However the lesson was pretty much a complete bust. Discussion was nill. Most of it was simply my fault-I was unprepared because I had spent 3 hours helping a young lad get ready for ordination exams when I needed to prepare. I thought preparation from the previous week would be sufficient. It wasn’t. Not even close.
The subject matter, legalism, should have been more dynamic. But it just wasn’t. Perhaps the makers of the study should be faulted, but probably not. I should have just changed the questions.
There were times in the study when I just wanted to pause time. Pause time and leave. Not dig my head in the ground and eat worms. Just leave. The largest and last meeting of the summer, and it was just hard. I was frustrated for a number of reasons and I’m sure it showed.
Some nights you “just don’t have it.” Things flop. You can be over-prepared or under-prepared.
Sometimes there are clear mistakes you can learn from. At least I learned that preparation from a previous week does absolutely no good the next week.
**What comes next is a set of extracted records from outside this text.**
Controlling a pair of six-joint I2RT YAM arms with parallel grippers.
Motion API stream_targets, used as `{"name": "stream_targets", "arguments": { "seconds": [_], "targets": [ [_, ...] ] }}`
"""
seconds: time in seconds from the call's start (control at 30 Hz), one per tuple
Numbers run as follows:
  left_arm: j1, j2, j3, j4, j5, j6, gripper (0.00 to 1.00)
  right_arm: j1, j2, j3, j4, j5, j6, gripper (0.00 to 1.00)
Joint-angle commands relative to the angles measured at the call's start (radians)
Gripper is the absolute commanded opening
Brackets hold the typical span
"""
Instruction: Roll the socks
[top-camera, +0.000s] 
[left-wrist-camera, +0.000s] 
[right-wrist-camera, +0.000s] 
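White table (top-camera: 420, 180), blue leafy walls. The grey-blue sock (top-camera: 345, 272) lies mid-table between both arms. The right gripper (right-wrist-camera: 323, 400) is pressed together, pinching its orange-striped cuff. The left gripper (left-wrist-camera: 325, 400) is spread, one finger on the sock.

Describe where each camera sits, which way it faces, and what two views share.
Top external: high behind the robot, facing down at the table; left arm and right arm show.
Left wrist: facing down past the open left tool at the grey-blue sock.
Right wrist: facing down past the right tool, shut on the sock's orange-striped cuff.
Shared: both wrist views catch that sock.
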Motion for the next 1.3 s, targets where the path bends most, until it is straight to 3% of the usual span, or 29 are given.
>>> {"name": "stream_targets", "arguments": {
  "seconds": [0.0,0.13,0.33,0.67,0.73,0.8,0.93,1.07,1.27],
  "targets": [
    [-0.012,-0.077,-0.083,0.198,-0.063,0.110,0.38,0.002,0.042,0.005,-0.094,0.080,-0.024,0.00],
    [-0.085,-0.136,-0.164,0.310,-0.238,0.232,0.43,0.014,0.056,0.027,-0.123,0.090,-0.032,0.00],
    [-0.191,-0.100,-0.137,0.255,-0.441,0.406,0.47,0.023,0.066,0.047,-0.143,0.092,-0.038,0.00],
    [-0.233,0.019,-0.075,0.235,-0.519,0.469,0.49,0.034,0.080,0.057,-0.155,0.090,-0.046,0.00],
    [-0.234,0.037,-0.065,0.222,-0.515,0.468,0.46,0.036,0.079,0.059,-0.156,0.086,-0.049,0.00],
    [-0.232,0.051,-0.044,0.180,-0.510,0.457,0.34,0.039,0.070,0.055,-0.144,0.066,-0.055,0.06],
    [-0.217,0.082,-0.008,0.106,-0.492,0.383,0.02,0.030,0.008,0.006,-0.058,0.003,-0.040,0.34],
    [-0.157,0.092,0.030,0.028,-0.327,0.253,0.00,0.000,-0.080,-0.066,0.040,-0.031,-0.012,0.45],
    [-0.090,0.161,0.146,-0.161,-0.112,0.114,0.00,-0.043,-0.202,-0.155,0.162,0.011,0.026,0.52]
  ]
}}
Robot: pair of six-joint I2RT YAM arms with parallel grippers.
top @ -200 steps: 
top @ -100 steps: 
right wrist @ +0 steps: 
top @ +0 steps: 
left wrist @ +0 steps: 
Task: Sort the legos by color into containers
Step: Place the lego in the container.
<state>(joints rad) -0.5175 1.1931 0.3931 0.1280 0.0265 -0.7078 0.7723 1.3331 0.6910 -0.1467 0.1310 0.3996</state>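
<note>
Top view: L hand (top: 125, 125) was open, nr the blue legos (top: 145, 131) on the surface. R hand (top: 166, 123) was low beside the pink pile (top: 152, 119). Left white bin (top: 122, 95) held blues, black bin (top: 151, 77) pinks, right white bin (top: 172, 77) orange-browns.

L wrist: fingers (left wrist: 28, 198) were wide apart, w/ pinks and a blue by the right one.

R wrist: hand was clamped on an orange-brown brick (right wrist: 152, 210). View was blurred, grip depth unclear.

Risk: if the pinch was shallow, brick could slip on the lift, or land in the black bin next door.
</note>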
Yet there is a sense of freedom that can only be experienced in failure. We’re free to flop. We can mess up. We can take steps of faith and mess up. And that’s alright. My security can’t lie in the fact we got 9 college kids to come. My security can only rest in the unchanging truth that I’m still a child of God. And who knows, maybe I wouldn’t have treasured that truth as much if I didn’t flop last night? So I guess I really shouldn’t be afraid to flop. You neither.